Repeat the data word for word and skip the pictures.

*Provided material*:
_ _ _ _ _

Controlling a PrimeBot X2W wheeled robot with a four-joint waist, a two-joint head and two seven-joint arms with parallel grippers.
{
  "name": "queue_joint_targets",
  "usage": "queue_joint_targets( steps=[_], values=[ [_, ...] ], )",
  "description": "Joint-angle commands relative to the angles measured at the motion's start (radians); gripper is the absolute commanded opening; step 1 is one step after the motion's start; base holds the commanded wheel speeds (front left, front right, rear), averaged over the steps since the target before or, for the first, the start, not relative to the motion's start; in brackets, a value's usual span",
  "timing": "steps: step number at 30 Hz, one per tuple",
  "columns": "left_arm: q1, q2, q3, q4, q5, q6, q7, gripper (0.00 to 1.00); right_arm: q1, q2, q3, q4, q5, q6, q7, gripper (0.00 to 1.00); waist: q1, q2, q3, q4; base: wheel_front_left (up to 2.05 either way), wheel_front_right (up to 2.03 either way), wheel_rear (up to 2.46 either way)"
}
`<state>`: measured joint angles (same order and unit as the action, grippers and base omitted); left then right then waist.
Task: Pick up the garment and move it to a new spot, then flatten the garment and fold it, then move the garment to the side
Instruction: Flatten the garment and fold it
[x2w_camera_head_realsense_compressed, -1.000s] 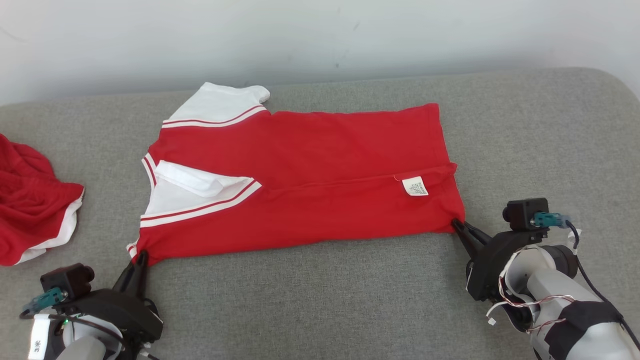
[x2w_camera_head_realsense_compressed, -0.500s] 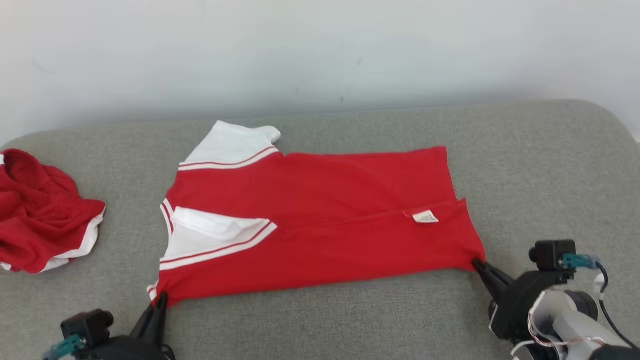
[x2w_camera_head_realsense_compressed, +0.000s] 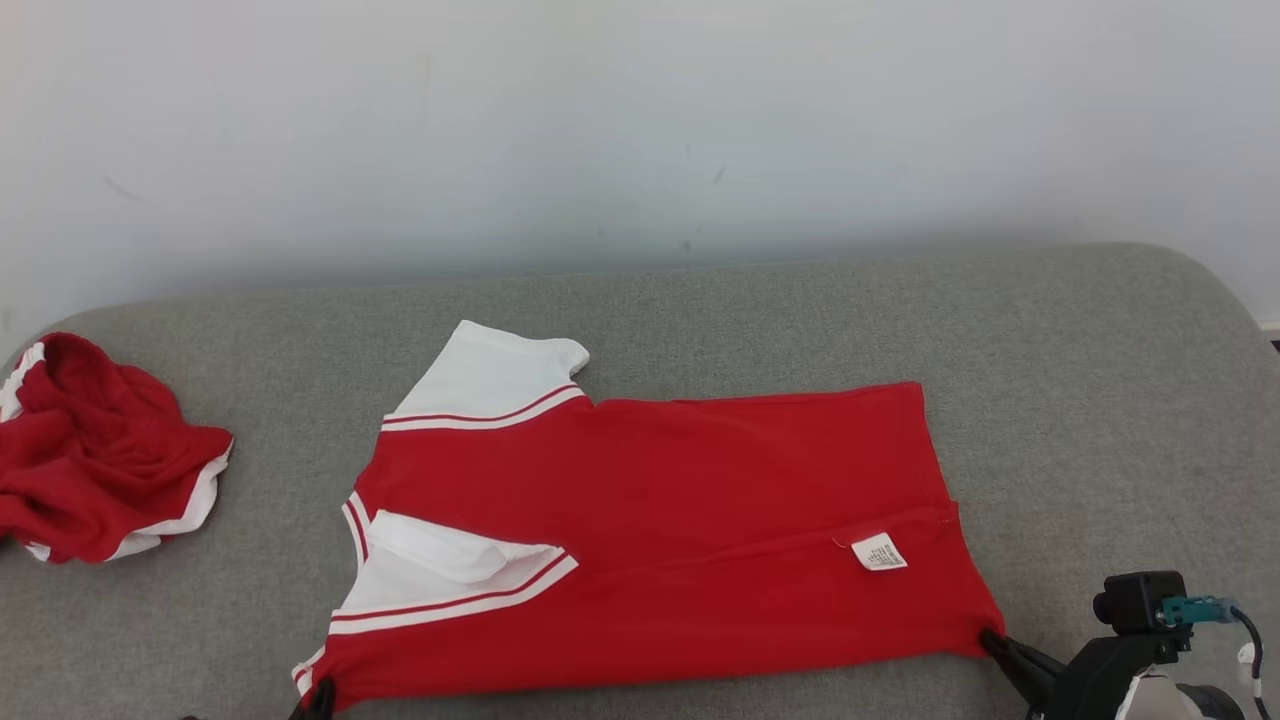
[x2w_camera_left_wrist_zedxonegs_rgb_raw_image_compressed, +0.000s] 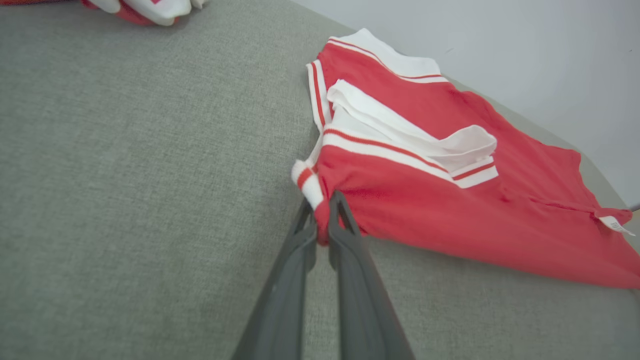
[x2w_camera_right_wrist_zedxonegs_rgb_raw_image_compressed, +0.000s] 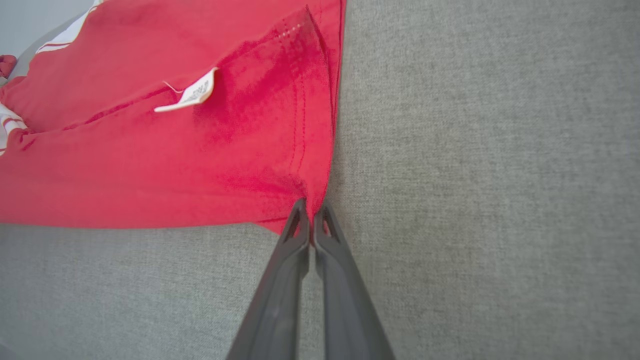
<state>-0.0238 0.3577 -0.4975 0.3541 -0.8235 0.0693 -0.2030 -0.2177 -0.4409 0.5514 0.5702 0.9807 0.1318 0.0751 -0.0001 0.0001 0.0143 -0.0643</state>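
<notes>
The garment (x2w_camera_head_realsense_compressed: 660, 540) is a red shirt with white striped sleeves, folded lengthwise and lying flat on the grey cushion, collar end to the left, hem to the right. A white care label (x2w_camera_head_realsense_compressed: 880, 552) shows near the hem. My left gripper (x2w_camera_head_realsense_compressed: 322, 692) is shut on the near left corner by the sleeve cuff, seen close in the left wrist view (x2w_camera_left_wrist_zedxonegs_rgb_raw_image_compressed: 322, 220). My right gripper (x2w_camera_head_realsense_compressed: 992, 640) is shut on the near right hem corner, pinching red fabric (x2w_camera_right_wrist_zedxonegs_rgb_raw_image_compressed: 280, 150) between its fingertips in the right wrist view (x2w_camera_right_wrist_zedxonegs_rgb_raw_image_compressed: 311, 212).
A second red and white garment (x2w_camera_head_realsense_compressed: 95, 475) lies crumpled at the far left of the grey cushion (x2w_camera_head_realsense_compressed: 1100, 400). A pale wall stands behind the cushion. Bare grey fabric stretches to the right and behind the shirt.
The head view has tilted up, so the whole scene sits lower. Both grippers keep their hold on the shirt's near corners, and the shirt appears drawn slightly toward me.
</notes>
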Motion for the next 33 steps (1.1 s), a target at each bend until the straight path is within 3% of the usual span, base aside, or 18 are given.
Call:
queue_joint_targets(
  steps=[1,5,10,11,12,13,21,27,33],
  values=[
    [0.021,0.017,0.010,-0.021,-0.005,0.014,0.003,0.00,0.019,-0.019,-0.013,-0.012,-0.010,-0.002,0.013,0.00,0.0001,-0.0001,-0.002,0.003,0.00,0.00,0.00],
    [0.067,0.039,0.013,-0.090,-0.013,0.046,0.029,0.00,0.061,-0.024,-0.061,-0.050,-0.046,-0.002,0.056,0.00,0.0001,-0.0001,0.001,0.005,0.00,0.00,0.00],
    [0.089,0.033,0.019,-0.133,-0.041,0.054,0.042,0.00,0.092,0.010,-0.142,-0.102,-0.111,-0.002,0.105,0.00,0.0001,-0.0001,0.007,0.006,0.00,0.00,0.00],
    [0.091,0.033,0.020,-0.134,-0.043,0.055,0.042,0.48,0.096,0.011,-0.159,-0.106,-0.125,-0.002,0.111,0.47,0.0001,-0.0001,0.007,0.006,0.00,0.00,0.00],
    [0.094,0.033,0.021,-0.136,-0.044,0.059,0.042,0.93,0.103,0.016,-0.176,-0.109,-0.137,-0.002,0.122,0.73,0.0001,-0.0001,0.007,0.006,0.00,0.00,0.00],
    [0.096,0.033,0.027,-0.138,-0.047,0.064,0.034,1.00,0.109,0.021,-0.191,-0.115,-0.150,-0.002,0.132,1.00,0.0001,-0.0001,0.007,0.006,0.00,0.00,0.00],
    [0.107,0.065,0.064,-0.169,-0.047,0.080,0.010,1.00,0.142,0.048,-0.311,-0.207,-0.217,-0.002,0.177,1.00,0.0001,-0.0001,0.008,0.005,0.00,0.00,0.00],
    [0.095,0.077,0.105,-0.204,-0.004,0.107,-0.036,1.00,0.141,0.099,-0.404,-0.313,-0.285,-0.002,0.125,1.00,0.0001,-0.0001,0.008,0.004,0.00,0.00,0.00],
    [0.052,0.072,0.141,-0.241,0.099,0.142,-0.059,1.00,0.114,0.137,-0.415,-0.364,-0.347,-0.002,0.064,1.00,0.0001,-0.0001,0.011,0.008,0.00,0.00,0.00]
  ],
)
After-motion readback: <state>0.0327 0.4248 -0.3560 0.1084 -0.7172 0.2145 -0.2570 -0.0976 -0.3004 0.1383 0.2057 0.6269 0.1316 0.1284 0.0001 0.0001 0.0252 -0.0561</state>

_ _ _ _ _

*Output below*:
Controlling a PrimeBot X2W wheeled robot with a four-joint waist, a two-joint head and two seven-joint arms with parallel grippers.
{
  "name": "queue_joint_targets",
  "usage": "queue_joint_targets( steps=[_], values=[ [_, ...] ], )",
  "description": "Joint-angle commands relative to the angles measured at the motion's start (radians); gripper is the absolute commanded opening; step 1 is one step after the motion's start; base holds the commanded wheel speeds (front left, front right, rear), averaged over the steps since the target before or, for the first, the start, not relative to the motion's start; in brackets, a value's usual span",
  "timing": "steps: step number at 30 Hz, one per tuple",
  "columns": "left_arm: q1, q2, q3, q4, q5, q6, q7, gripper (0.00 to 1.00); right_arm: q1, q2, q3, q4, q5, q6, q7, gripper (0.00 to 1.00); waist: q1, q2, q3, q4; base: wheel_front_left (up to 2.05 either way), wheel_front_right (up to 2.03 either way), wheel_rear (up to 2.46 either way)"
}
`<state>`: measured joint angles (same order and unit as the action, grippers and base omitted); left then right then waist.
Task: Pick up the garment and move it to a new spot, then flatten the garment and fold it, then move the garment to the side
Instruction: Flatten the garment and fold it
[x2w_camera_head_realsense_compressed, -1.000s] 
[x2w_camera_head_realsense_compressed, -0.500s] 
[x2w_camera_head_realsense_compressed, +0.000s] 
[x2w_camera_left_wrist_zedxonegs_rgb_raw_image_compressed, +0.000s] 
[x2w_camera_right_wrist_zedxonegs_rgb_raw_image_compressed, +0.000s] 
<state>-0.0238 0.3577 -0.4975 0.3541 -0.8235 0.0693 -0.2030 -0.2177 -0.4409 0.5514 0.5702 0.9807 0.1318 0.0751 -0.0001 0.0001 0.0143 -0.0643</state>
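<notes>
The garment (x2w_camera_head_realsense_compressed: 660, 540) is a red shirt with white striped sleeves, folded lengthwise and lying flat on the grey cushion, collar end to the left, hem to the right. A white care label (x2w_camera_head_realsense_compressed: 880, 552) shows near the hem. My left gripper (x2w_camera_head_realsense_compressed: 322, 692) is shut on the near left corner by the sleeve cuff, seen close in the left wrist view (x2w_camera_left_wrist_zedxonegs_rgb_raw_image_compressed: 322, 220). My right gripper (x2w_camera_head_realsense_compressed: 992, 640) is shut on the near right hem corner, pinching red fabric (x2w_camera_right_wrist_zedxonegs_rgb_raw_image_compressed: 280, 150) between its fingertips in the right wrist view (x2w_camera_right_wrist_zedxonegs_rgb_raw_image_compressed: 311, 212).
A second red and white garment (x2w_camera_head_realsense_compressed: 95, 475) lies crumpled at the far left of the grey cushion (x2w_camera_head_realsense_compressed: 1100, 400). A pale wall stands behind the cushion. Bare grey fabric stretches to the right and behind the shirt.
The head view has tilted up, so the whole scene sits lower. Both grippers keep their hold on the shirt's near corners, and the shirt appears drawn slightly toward me.
</notes>
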Motion for the next 33 steps (1.1 s), a target at each bend until the straight path is within 3% of the usual span, base aside, or 18 are given.
Call:
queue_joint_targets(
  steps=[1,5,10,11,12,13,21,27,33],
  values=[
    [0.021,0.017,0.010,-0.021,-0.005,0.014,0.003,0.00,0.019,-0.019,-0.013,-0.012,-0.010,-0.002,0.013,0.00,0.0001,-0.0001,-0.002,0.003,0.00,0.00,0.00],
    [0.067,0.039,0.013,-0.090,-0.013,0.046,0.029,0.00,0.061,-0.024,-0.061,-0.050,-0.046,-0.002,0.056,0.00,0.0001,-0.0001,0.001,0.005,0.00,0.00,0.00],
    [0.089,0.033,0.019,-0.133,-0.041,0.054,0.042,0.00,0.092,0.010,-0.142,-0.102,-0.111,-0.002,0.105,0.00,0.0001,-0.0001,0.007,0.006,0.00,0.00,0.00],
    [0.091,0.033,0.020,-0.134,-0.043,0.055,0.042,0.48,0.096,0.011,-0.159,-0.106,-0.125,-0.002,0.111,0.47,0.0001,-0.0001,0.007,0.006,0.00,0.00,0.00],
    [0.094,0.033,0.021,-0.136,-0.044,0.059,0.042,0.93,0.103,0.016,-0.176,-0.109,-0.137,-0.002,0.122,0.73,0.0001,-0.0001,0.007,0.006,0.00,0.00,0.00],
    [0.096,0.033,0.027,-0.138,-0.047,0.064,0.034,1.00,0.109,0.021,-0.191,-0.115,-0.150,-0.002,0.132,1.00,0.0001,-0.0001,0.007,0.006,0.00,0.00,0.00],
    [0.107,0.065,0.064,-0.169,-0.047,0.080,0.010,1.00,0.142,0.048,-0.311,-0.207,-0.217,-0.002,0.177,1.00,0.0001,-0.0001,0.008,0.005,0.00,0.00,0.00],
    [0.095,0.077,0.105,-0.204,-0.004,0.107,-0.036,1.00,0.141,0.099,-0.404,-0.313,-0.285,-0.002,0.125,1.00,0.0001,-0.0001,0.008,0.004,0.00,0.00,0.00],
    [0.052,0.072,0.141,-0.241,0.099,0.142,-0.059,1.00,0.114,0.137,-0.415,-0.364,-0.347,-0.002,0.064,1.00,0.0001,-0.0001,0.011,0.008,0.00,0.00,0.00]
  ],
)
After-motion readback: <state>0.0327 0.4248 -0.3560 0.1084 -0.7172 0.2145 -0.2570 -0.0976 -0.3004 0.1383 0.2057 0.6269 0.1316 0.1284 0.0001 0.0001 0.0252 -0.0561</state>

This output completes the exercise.